** Recorded information follows **

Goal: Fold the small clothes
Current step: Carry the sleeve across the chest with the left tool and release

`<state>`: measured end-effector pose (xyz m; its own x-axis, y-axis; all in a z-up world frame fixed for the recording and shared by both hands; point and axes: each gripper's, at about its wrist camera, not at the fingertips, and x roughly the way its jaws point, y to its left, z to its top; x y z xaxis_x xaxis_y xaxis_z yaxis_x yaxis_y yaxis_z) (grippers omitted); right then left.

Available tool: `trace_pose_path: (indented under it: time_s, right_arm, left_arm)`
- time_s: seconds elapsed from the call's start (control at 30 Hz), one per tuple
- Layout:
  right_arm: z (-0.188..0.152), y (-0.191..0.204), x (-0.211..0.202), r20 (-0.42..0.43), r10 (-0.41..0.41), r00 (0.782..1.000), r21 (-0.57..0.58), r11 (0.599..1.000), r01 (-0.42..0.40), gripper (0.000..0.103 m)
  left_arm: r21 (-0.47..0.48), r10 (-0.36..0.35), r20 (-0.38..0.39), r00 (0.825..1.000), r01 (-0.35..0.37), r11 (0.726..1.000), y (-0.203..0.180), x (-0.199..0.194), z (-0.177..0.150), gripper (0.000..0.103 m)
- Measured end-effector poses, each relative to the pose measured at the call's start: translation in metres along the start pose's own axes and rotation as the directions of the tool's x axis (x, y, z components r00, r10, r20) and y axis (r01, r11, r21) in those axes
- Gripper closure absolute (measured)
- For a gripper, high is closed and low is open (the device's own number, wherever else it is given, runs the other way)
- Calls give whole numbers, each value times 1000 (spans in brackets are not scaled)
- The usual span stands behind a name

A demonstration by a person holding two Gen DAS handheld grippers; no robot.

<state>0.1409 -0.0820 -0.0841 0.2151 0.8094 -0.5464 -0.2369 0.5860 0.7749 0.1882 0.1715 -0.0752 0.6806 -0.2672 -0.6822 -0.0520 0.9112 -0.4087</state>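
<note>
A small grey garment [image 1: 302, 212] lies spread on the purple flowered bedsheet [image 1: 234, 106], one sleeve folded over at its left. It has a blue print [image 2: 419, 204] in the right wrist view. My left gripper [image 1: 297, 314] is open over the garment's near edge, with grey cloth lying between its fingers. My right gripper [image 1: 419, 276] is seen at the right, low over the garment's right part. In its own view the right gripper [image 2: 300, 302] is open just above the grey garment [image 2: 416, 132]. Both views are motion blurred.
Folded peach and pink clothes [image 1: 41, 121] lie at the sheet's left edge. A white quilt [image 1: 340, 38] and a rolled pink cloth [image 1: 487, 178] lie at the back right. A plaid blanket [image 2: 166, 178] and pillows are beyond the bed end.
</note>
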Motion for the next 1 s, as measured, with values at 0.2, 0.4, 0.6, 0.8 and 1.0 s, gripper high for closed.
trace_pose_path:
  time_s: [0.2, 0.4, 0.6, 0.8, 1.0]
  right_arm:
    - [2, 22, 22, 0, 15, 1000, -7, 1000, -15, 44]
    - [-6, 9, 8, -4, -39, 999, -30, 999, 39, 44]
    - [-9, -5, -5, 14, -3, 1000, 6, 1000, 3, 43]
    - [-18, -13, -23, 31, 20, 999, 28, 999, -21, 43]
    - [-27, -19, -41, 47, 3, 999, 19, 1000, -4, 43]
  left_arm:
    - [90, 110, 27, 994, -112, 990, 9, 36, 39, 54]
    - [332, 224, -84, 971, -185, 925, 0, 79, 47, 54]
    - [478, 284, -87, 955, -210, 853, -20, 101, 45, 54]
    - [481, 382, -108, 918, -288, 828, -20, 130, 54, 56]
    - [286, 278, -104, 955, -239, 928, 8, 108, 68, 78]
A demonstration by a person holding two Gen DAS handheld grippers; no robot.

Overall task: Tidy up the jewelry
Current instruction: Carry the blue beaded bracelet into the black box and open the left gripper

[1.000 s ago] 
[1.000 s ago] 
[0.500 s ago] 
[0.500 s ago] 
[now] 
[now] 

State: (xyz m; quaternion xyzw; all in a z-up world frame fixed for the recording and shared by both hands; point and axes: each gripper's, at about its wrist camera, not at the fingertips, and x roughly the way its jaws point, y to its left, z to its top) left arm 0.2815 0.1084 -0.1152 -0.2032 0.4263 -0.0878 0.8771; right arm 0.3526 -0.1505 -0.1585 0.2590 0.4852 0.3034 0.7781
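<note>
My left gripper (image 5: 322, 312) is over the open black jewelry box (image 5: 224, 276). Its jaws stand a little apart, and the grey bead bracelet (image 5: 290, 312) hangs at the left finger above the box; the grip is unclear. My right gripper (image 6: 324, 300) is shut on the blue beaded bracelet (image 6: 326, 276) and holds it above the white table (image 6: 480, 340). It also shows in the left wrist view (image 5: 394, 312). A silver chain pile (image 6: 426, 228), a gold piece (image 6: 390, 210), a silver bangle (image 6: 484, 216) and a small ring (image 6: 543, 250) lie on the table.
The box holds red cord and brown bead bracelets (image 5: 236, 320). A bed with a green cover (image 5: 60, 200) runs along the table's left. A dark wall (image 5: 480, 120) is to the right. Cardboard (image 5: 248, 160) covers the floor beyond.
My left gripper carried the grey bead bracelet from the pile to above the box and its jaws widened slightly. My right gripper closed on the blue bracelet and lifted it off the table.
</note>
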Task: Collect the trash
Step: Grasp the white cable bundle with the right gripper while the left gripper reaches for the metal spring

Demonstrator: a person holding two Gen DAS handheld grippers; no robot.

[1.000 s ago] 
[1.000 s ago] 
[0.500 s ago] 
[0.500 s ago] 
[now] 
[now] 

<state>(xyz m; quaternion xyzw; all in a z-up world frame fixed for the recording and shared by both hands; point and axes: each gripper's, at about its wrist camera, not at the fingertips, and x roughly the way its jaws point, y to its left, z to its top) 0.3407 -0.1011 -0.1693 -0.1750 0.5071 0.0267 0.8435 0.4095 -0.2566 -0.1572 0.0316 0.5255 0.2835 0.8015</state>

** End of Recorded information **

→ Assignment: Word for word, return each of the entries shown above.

→ Solution to the exercise:
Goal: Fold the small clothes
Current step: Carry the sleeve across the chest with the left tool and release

`<state>`: measured end-effector pose (xyz m; its own x-axis, y-axis; all in a z-up world frame fixed for the recording and shared by both hands; point and axes: each gripper's, at about its wrist camera, not at the fingertips, and x roughly the way its jaws point, y to its left, z to its top; x y z xaxis_x xaxis_y xaxis_z yaxis_x yaxis_y yaxis_z) (grippers omitted); right then left.

Available tool: `trace_pose_path: (indented under it: time_s, right_arm, left_arm)`
- time_s: seconds elapsed from the call's start (control at 30 Hz), one per tuple
- Layout:
  right_arm: z (-0.188..0.152), y (-0.191..0.204), x (-0.211..0.202), r20 (-0.42..0.43), r10 (-0.41..0.41), r00 (0.782..1.000), r21 (-0.57..0.58), r11 (0.599..1.000), r01 (-0.42..0.40), gripper (0.000..0.103 m)
  left_arm: r21 (-0.47..0.48), r10 (-0.36..0.35), r20 (-0.38..0.39), r00 (0.825..1.000), r01 (-0.35..0.37), r11 (0.726..1.000), y (-0.203..0.180), x (-0.199..0.194), z (-0.177..0.150), gripper (0.000..0.103 m)
- Measured end-effector poses, each relative to the pose measured at the call's start: translation in metres along the start pose's own axes and rotation as the directions of the tool's x axis (x, y, z components r00, r10, r20) and y axis (r01, r11, r21) in those axes
- Gripper closure absolute (measured)
- For a gripper, high is closed and low is open (the device's own number, wherever else it is given, runs the other way)
- Calls give whole numbers, each value times 1000 (spans in brackets are not scaled)
- The usual span stands behind a name

A demonstration by a person holding two Gen DAS handheld grippers; no robot.

<state>0.1409 -0.0820 -0.0841 0.2151 0.8094 -0.5464 -0.2369 0.5860 0.7749 0.1882 0.1715 -0.0752 0.6806 -0.2672 -0.6822 -0.0520 0.9112 -0.4087</state>
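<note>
A small grey garment [image 1: 302, 212] lies spread on the purple flowered bedsheet [image 1: 234, 106], one sleeve folded over at its left. It has a blue print [image 2: 419, 204] in the right wrist view. My left gripper [image 1: 297, 314] is open over the garment's near edge, with grey cloth lying between its fingers. My right gripper [image 1: 419, 276] is seen at the right, low over the garment's right part. In its own view the right gripper [image 2: 300, 302] is open just above the grey garment [image 2: 416, 132]. Both views are motion blurred.
Folded peach and pink clothes [image 1: 41, 121] lie at the sheet's left edge. A white quilt [image 1: 340, 38] and a rolled pink cloth [image 1: 487, 178] lie at the back right. A plaid blanket [image 2: 166, 178] and pillows are beyond the bed end.
</note>
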Motion for the next 1 s, as measured, with values at 0.2, 0.4, 0.6, 0.8 and 1.0 s, gripper high for closed.
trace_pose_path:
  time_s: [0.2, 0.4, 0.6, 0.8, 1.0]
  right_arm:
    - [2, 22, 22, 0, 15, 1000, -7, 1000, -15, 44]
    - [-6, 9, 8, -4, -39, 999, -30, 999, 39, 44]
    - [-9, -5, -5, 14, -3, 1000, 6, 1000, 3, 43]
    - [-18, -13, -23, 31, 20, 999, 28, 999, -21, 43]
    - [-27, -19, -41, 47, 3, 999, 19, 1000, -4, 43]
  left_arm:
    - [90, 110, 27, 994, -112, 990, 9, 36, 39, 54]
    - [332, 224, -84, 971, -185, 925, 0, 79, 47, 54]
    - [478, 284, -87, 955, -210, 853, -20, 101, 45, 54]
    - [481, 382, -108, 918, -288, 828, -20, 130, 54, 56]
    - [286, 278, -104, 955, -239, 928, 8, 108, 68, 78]
A demonstration by a person holding two Gen DAS handheld grippers; no robot.

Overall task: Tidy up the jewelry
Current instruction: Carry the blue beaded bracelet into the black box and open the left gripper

[1.000 s ago] 
[1.000 s ago] 
[0.500 s ago] 
[0.500 s ago] 
[now] 
[now] 

State: (xyz m; quaternion xyzw; all in a z-up world frame fixed for the recording and shared by both hands; point and axes: each gripper's, at about its wrist camera, not at the fingertips, and x roughly the way its jaws point, y to its left, z to its top) left arm 0.2815 0.1084 -0.1152 -0.2032 0.4263 -0.0878 0.8771; right arm 0.3526 -0.1505 -0.1585 0.2590 0.4852 0.3034 0.7781
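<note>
My left gripper (image 5: 322, 312) is over the open black jewelry box (image 5: 224, 276). Its jaws stand a little apart, and the grey bead bracelet (image 5: 290, 312) hangs at the left finger above the box; the grip is unclear. My right gripper (image 6: 324, 300) is shut on the blue beaded bracelet (image 6: 326, 276) and holds it above the white table (image 6: 480, 340). It also shows in the left wrist view (image 5: 394, 312). A silver chain pile (image 6: 426, 228), a gold piece (image 6: 390, 210), a silver bangle (image 6: 484, 216) and a small ring (image 6: 543, 250) lie on the table.
The box holds red cord and brown bead bracelets (image 5: 236, 320). A bed with a green cover (image 5: 60, 200) runs along the table's left. A dark wall (image 5: 480, 120) is to the right. Cardboard (image 5: 248, 160) covers the floor beyond.
My left gripper carried the grey bead bracelet from the pile to above the box and its jaws widened slightly. My right gripper closed on the blue bracelet and lifted it off the table.
</note>
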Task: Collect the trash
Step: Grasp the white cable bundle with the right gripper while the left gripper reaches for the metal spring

Demonstrator: a person holding two Gen DAS handheld grippers; no robot.

[1.000 s ago] 
[1.000 s ago] 
[0.500 s ago] 
[0.500 s ago] 
[now] 
[now] 

<state>(xyz m; quaternion xyzw; all in a z-up world frame fixed for the recording and shared by both hands; point and axes: each gripper's, at about its wrist camera, not at the fingertips, and x roughly the way its jaws point, y to its left, z to its top) 0.3407 -0.1011 -0.1693 -0.1750 0.5071 0.0267 0.8435 0.4095 -0.2566 -0.1572 0.0316 0.5255 0.2835 0.8015</state>

This exercise requires nothing more.